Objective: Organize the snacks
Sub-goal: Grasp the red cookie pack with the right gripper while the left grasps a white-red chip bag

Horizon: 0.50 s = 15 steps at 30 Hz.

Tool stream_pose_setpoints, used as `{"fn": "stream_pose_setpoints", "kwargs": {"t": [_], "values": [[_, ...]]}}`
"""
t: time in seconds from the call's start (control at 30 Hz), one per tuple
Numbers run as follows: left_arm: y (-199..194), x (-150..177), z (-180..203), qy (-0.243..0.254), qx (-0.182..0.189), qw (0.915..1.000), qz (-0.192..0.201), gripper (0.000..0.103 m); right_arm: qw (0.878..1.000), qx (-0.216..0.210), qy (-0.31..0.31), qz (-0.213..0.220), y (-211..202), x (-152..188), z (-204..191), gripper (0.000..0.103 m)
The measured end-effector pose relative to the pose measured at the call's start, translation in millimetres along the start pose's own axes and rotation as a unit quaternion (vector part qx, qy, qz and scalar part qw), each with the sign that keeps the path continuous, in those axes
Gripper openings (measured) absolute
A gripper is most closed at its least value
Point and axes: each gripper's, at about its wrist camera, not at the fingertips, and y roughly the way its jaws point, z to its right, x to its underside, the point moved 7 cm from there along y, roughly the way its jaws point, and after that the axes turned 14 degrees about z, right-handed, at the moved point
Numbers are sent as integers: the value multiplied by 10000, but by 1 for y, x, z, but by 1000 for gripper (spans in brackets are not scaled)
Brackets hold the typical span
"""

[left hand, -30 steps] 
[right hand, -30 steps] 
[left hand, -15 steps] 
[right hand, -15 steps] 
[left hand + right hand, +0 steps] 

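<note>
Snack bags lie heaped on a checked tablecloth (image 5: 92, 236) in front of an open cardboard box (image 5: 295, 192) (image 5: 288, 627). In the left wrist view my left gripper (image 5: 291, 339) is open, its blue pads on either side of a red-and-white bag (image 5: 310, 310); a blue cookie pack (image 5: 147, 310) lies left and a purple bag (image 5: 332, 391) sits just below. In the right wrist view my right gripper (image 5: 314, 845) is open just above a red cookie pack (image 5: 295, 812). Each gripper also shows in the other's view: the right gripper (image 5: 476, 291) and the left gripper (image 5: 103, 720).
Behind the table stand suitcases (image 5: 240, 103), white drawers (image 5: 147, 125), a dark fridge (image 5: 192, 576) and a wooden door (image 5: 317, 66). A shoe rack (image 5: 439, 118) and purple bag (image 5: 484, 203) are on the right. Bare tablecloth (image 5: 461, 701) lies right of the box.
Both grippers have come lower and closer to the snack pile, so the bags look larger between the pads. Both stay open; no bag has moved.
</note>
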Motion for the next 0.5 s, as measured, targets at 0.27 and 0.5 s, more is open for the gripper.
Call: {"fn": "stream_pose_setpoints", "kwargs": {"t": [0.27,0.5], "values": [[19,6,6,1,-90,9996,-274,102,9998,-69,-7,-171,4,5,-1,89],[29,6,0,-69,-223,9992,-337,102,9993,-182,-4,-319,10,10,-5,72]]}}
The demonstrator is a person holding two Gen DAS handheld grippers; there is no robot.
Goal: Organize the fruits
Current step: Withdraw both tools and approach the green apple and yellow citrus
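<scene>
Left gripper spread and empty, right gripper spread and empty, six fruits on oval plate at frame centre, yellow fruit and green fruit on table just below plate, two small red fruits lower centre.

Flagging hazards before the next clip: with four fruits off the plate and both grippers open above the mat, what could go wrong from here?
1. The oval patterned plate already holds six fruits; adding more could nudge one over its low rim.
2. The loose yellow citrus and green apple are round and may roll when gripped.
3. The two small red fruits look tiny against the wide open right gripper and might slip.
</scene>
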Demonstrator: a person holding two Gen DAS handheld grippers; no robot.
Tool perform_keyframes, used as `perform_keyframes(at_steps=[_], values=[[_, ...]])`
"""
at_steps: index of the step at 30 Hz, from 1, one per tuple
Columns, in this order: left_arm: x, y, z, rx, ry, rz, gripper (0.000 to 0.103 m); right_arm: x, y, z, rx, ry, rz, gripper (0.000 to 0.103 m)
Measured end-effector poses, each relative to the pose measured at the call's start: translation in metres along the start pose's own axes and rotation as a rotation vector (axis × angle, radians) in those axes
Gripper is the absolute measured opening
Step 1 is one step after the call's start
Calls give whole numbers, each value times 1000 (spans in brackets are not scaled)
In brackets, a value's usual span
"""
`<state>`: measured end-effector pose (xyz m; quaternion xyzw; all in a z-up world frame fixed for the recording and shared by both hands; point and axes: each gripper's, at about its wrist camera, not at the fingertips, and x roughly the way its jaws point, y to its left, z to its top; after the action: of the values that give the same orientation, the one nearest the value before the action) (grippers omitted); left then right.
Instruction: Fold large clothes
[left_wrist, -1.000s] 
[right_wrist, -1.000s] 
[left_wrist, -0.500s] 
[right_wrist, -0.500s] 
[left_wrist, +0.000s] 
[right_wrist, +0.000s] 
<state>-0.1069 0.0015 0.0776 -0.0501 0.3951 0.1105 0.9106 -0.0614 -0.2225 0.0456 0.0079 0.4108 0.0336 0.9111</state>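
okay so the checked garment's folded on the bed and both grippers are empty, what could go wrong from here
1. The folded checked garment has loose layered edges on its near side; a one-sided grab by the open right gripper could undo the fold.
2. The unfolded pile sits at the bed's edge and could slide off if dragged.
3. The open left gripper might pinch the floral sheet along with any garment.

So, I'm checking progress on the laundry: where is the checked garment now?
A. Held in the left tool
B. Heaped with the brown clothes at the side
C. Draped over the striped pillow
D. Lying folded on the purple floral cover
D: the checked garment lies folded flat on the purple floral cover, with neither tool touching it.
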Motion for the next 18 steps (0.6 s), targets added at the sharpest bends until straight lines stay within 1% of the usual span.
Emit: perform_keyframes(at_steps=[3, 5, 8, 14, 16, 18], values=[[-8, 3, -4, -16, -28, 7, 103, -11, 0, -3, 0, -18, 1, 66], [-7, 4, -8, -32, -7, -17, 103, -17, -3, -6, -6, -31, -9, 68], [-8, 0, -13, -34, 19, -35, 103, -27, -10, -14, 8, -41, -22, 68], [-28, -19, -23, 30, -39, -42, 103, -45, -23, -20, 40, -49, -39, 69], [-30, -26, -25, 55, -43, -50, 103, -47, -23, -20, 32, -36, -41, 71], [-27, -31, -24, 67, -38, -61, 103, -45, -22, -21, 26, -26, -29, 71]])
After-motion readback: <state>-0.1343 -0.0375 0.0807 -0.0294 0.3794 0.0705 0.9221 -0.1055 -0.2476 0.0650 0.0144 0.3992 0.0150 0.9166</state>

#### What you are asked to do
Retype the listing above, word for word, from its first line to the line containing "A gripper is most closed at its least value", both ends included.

#### Response to this task
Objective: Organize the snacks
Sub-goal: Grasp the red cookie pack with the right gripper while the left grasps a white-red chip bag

Horizon: 0.50 s = 15 steps at 30 Hz.

Tool stream_pose_setpoints, used as `{"fn": "stream_pose_setpoints", "kwargs": {"t": [_], "values": [[_, ...]]}}`
"""
t: time in seconds from the call's start (control at 30 Hz), one per tuple
Numbers run as follows: left_arm: y (-199..194), x (-150..177), z (-180..203), qy (-0.243..0.254), qx (-0.182..0.189), qw (0.915..1.000), qz (-0.192..0.201), gripper (0.000..0.103 m); right_arm: qw (0.878..1.000), qx (-0.216..0.210), qy (-0.31..0.31), qz (-0.213..0.220), y (-211..202), x (-152..188), z (-204..191), gripper (0.000..0.103 m)
The measured end-effector pose relative to the pose measured at the call's start, translation in millimetres along the start pose's own axes and rotation as a unit quaternion (vector part qx, qy, qz and scalar part qw), each with the sign that keeps the path continuous, in those axes
Gripper openings (measured) absolute
A gripper is most closed at its least value

The output is complete, and nothing more is needed.